(What this task involves):
The data is to be set down once more, exactly as it reads.

(Data excerpt):
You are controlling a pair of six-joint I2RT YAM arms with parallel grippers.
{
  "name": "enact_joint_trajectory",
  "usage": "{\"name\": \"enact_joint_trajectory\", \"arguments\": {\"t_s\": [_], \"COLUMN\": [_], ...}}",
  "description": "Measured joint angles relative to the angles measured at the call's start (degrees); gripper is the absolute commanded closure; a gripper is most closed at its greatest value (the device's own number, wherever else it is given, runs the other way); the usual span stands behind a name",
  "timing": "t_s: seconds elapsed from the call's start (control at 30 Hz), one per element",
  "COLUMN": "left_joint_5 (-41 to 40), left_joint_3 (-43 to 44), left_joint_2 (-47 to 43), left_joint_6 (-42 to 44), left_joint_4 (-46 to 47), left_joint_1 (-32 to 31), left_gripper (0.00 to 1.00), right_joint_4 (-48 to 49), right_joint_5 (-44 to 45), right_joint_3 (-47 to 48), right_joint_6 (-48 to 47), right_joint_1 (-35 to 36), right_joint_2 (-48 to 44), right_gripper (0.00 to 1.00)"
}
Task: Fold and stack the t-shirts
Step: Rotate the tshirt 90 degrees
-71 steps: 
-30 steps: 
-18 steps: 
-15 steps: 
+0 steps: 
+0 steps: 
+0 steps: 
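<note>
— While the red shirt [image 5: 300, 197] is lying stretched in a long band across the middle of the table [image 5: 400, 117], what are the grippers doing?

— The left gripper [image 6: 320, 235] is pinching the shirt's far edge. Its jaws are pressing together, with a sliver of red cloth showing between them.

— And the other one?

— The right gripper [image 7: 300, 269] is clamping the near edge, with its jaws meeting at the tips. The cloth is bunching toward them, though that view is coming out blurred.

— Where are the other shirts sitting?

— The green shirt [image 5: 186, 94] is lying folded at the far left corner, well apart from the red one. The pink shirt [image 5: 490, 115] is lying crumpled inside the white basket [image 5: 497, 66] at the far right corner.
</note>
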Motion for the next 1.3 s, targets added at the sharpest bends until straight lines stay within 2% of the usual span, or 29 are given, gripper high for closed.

(Response):
You are controlling a pair of six-joint I2RT YAM arms with parallel grippers.
{
  "name": "enact_joint_trajectory",
  "usage": "{\"name\": \"enact_joint_trajectory\", \"arguments\": {\"t_s\": [_], \"COLUMN\": [_], ...}}",
  "description": "Measured joint angles relative to the angles measured at the call's start (degrees); gripper is the absolute commanded closure; a gripper is most closed at its greatest value (the device's own number, wherever else it is given, runs the other way); the usual span stands behind a name",
  "timing": "t_s: seconds elapsed from the call's start (control at 30 Hz), one per element",
  "COLUMN": "left_joint_5 (-41 to 40), left_joint_3 (-43 to 44), left_joint_2 (-47 to 43), left_joint_6 (-42 to 44), left_joint_4 (-46 to 47), left_joint_1 (-32 to 31), left_gripper (0.00 to 1.00), right_joint_4 (-48 to 49), right_joint_5 (-44 to 45), right_joint_3 (-47 to 48), right_joint_6 (-48 to 47), right_joint_1 (-35 to 36), right_joint_2 (-48 to 44), right_gripper (0.00 to 1.00)"
}
Task: Fold and stack the t-shirts
Step: Rotate the tshirt 90 degrees
-71 steps: 
-30 steps: 
-18 steps: 
-15 steps: 
+0 steps: 
+0 steps: 
+0 steps: 
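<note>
— While the red shirt [image 5: 300, 197] is lying stretched in a long band across the middle of the table [image 5: 400, 117], what are the grippers doing?

— The left gripper [image 6: 320, 235] is pinching the shirt's far edge. Its jaws are pressing together, with a sliver of red cloth showing between them.

— And the other one?

— The right gripper [image 7: 300, 269] is clamping the near edge, with its jaws meeting at the tips. The cloth is bunching toward them, though that view is coming out blurred.

— Where are the other shirts sitting?

— The green shirt [image 5: 186, 94] is lying folded at the far left corner, well apart from the red one. The pink shirt [image 5: 490, 115] is lying crumpled inside the white basket [image 5: 497, 66] at the far right corner.
</note>
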Motion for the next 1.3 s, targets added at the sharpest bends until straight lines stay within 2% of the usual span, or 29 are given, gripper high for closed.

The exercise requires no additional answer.